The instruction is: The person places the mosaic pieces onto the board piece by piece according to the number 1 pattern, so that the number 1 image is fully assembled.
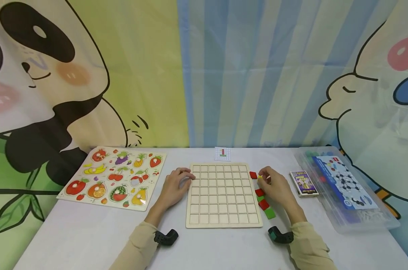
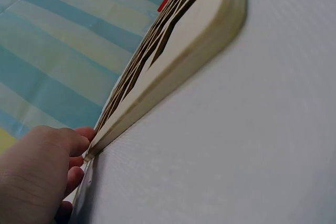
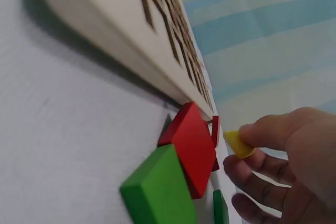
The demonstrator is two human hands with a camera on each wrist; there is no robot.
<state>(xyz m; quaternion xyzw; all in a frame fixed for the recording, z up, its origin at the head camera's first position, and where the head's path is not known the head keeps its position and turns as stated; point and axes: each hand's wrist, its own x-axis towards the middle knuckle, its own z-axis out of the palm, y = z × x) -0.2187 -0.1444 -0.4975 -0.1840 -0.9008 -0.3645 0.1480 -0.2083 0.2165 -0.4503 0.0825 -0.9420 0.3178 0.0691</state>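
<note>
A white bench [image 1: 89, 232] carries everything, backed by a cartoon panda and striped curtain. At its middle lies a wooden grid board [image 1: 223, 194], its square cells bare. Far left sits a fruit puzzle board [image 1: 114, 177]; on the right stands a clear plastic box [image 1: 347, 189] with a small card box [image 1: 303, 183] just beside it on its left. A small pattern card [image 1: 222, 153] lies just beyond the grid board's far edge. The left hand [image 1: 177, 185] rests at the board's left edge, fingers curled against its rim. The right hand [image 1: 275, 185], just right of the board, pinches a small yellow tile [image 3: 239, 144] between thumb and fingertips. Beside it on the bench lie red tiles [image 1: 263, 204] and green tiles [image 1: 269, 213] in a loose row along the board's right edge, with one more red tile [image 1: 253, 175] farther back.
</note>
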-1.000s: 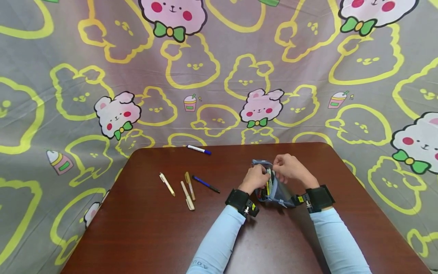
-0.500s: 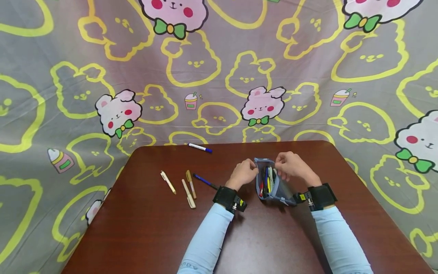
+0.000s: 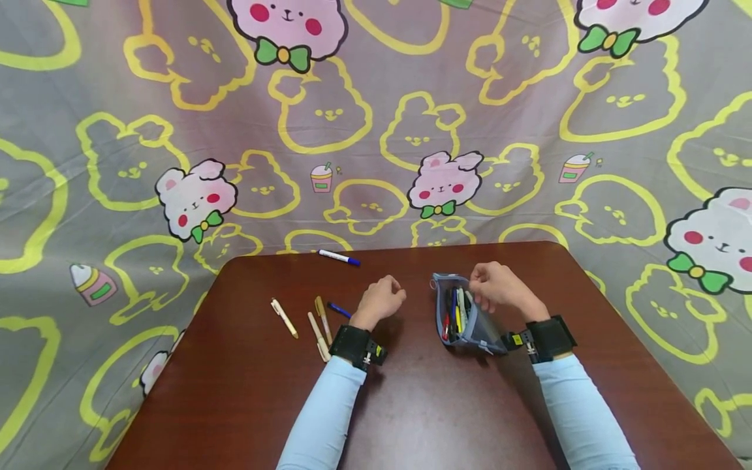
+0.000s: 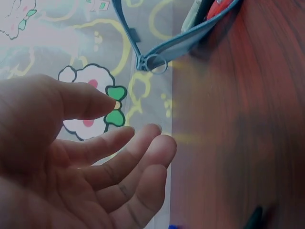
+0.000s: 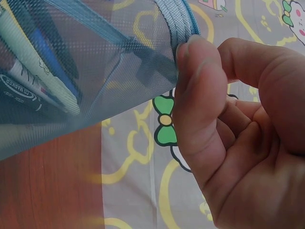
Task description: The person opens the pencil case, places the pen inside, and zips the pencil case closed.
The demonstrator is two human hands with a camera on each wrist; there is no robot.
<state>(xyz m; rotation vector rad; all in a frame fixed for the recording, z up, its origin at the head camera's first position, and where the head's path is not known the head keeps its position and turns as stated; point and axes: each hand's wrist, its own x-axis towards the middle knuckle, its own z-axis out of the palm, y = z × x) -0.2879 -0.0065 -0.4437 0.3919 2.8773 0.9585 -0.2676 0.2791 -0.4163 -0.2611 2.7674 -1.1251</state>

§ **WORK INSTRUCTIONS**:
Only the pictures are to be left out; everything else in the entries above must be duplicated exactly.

§ **PROBLEM SOLUTION**:
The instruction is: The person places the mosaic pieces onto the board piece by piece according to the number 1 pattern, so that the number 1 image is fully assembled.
The demonstrator is two human hands with a camera on each wrist; there is no robot.
<state>(xyz m; quaternion xyzw; all in a frame fixed for the recording, z up, its origin at the head camera's first position, and where the head's path is not known the head keeps its position and turns as stated; point and axes: each hand's wrist, its own x-axis towards the middle knuckle, its own z-axis out of the palm, y = z × x) -0.2187 -0.1444 -0.4975 -0.1840 -0.9008 -0.3645 0.1480 -0.2083 0.2165 -0.4503 0.0825 -0.9420 0.3178 0.0691</state>
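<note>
A white bench [image 1: 89, 232] carries everything, backed by a cartoon panda and striped curtain. At its middle lies a wooden grid board [image 1: 223, 194], its square cells bare. Far left sits a fruit puzzle board [image 1: 114, 177]; on the right stands a clear plastic box [image 1: 347, 189] with a small card box [image 1: 303, 183] just beside it on its left. A small pattern card [image 1: 222, 153] lies just beyond the grid board's far edge. The left hand [image 1: 177, 185] rests at the board's left edge, fingers curled against its rim. The right hand [image 1: 275, 185], just right of the board, pinches a small yellow tile [image 3: 239, 144] between thumb and fingertips. Beside it on the bench lie red tiles [image 1: 263, 204] and green tiles [image 1: 269, 213] in a loose row along the board's right edge, with one more red tile [image 1: 253, 175] farther back.
</note>
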-1.000s: 
-0.500s: 
+0.000s: 
+0.000s: 
+0.000s: 
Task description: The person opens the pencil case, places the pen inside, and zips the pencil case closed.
The demonstrator is two human hands with a camera on each wrist; there is no robot.
<state>(xyz m; rotation vector rad; all in a frame fixed for the recording, z up, its origin at the head camera's first position, and where the head's path is not known the head keeps its position and turns as stated; point and axes: each hand's wrist, its own x-axis towards the middle knuckle, its own z-axis out of the palm, y = z × x) -0.2879 -0.0065 -0.4437 0.3919 2.8773 0.9585 -0.2676 0.2791 -0.4163 -0.2611 2.7674 -1.1251</state>

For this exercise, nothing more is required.